UCR



CS 223 Reconfigurable Computing (Spring 2014)


Soren Kierkegaard Statue                                                                                         Soren Kierkegaard Tomb

CS.223 Reconfigurable Computing

Spring 2014, Basic Information

Lecture:             Tues./Thurs.      2:10 pm -3:30 pm     WCH 139

Instructor:         Philip Brisk (first_name@cs.ucr.edu)
Office Hours:    Mon.                  2:30 pm - 4:30 pm     WCH 339 (or 464)            

Final Exam:      In-class, during lecture (Week 10)

The course will use iLearn extensively!

Course Catalog Information

Catalog Entry:    CS 223 Computer Architecture and Embedded Systems (4 units)
Lecture:              3 hours
Written Work:     3 hours
Prerequisites:    CS 202 or CS 203A; consent of instructor

Covers reconfigurable computing, a novel computational model that is fast becoming part of the mainstream in high-performance computing. Addresses architectures, software tools and compilers, programming models, and applications. May be taken Satisfactory (S) or No Credit (NC) with consent of instructor and graduate advisor.

Academic Integrity

Important note: If any member of your group commits an act of academic dishonesty, all members of the group will receive a failing grade! It is your responsibility to know UCRs policy on academic dishonesty.

Student Expectations

Although it is your responsibility to know the details of the above, the instructor explicitly states here that using a single sentence from another source, without acknowledging that source, is plagiarism and will get you a failing grade. 

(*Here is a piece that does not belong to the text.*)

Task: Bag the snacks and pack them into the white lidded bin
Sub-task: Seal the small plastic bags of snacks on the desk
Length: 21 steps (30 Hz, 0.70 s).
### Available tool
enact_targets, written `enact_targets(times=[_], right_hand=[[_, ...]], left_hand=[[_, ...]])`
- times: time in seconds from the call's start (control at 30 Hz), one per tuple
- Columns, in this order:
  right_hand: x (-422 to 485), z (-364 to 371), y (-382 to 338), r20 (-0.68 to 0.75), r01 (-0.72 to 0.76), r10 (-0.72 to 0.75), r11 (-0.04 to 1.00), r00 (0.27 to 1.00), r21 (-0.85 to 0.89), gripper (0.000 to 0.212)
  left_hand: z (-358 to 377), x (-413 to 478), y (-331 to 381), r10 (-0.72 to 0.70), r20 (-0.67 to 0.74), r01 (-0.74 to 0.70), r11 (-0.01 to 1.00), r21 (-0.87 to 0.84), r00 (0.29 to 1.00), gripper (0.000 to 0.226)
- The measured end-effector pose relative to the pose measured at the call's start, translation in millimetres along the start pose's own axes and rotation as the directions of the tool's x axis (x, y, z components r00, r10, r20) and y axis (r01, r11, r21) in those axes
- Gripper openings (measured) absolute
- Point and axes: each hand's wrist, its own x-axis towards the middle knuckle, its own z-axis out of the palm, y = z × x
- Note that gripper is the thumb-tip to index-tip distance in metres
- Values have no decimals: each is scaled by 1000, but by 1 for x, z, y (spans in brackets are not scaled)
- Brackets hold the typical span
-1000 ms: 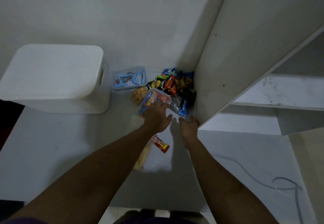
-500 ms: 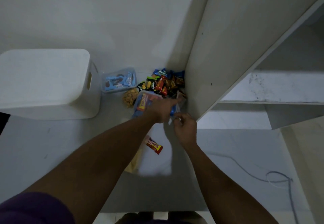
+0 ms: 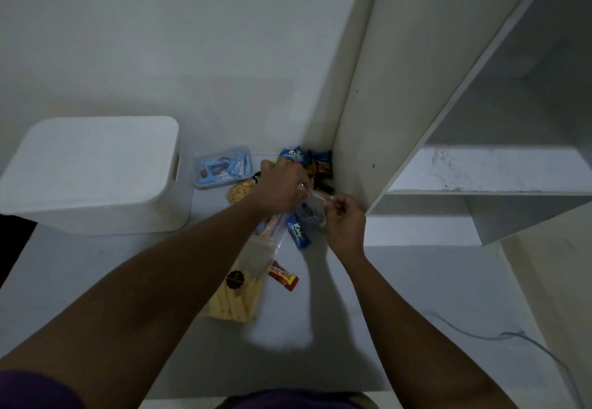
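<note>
a small clear bag (image 3: 315, 199) is held between both hands, just in front of the loose snack pile (image 3: 320, 170) in the corner by the cabinet panel (image 3: 368, 104). the left hand (image 3: 282, 184) pinches one edge of its mouth and the right hand (image 3: 344, 226) pinches the other, apparently to open it; what it holds is unclear. bagging looks partly done: a filled clear bag (image 3: 270, 232) lies under the left forearm and a bag of pale sticks (image 3: 235, 304) nearer the person, while a blue pack (image 3: 298, 233) and a red bar (image 3: 283, 277) lie loose. the white lidded bin (image 3: 93, 171), well to the left, has its lid on, so packing seems not yet begun.
</note>
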Motion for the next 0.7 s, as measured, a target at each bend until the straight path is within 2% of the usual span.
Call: enact_targets(times=[0.07,0.2,0.3,0.57,0.7], right_hand=[[-1,0,-8,32,11,-11,1000,999,11,9],[4,-3,-20,95,62,-60,998,994,-15,14],[8,-8,-26,160,89,-83,996,984,-25,12],[10,-12,-43,225,147,-138,989,964,-24,12],[9,-13,-43,239,136,-127,990,963,-22,14]], left_hand=[[-8,-8,3,-21,3,21,999,-26,1000,17],[-16,-18,9,-63,-32,54,971,-231,997,13],[-22,-23,9,-55,-23,45,949,-312,998,11],[-39,-33,19,-94,-63,73,956,-285,994,16],[-45,-39,15,-117,-21,100,919,-381,993,13]])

You are responsible for any announcements or changes the instructor makes in classes, even if you are not there; most announcements or changes will be made on iLearn.  

The instructor does not like to be distracted by cell phones ringing in class. If your cell phone or beeper goes off in class you will be fined one letter grade (first offense), or give you an F (second offense). You should also turn off your cell phone before visiting the instructor’s in his office. (Note: The instructor wilI make an exception to the above rules if you explain in advance why this stance creates a hardship for you).

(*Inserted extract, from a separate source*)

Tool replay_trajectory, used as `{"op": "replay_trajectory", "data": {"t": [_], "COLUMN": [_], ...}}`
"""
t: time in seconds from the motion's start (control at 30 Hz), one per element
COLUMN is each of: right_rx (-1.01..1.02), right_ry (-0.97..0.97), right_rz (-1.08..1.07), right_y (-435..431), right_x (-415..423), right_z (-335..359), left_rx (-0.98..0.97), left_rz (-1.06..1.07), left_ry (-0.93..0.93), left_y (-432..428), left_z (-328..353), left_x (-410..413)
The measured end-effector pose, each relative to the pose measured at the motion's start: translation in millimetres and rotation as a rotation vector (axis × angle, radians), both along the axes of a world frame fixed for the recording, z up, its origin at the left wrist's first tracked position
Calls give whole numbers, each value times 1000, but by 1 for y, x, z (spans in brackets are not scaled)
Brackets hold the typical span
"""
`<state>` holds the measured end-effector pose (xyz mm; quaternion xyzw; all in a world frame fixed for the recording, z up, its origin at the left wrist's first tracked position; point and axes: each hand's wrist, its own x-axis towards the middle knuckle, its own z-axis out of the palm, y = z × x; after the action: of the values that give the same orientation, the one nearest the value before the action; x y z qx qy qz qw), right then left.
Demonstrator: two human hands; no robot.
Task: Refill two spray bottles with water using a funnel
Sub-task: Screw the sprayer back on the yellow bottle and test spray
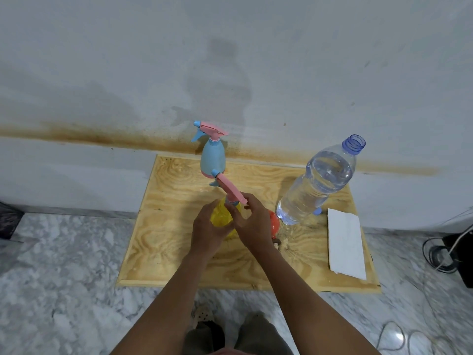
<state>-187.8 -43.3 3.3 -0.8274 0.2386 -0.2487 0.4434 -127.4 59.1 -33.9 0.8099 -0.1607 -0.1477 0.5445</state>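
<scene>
Between the hands, on the worktop [166, 226]: yellow spray bottle [221, 219], left hand [207, 231] clamped round its body, right hand [253, 224] pinching its spray head [231, 188] at the collar. Probably unscrewing: keep body upright, twist collar only. Funnel [272, 224] just right of them.

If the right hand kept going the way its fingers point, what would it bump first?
The pink spray head on the yellow bottle, which the right hand seems to pinch; beyond, probably the blue spray bottle.
</scene>
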Motion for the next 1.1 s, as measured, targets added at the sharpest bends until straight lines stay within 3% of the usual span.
{"op": "replay_trajectory", "data": {"t": [0.2, 0.47, 0.73, 0.97, 1.1], "right_rx": [29, 5, 193, 117, 147], "right_ry": [-18, 93, 33, 56, 49], "right_rz": [-50, 96, 12, 145, 43], "right_y": [9, -8, -5, -10, -7], "right_x": [0, -1, 7, 10, 5], "right_z": [-3, -2, -2, 4, -2], "left_rx": [-4, 51, 15, 6, -14], "left_rz": [1, -11, -8, -36, -34], "left_ry": [-34, 22, -4, -24, -24], "left_y": [1, -1, 0, 2, 1], "left_z": [1, 0, -2, -2, -1], "left_x": [0, 1, 1, 3, 2]}}
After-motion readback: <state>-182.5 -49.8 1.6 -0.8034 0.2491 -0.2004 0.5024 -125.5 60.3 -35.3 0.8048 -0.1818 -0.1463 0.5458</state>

Course Requirements and Grading

Students are expected to work in groups ranging from 2-4 students, depending on the scope of the project. Remember, you only have 10 weeks (plus the final exam week)! 

10%:     Midterm Exam
15%:     Final Exam
75%:     Course Project

Required Textbooks

None; there will be weekly reading assignments, weekly reading assignments, typically papers published by the IEEE, ACM, or AAAS.

Optional Textbook

Architecture and CAD for Deep Submicron FPGAs
Vaughn Betz, Jonathan Rose, Sandy Marquardt
Springer (1999)

Equipment

Intel has generously provided UCR with a generous equipment donation and financial support for this offering of CS 223. The equipment includes one Terasic DE2i-150 development kit per student. The DE2i-150 includes an Intel embedded N2600 processor with an Altera Cyclone IV GX FPGA, as well as all standard I/O and communication peripherals (USB, Ethernet, WiFi, VGA, etc.). The board comes with Yocto Linux preinstalled, and includes all necessary software from Altera to program the FPGA.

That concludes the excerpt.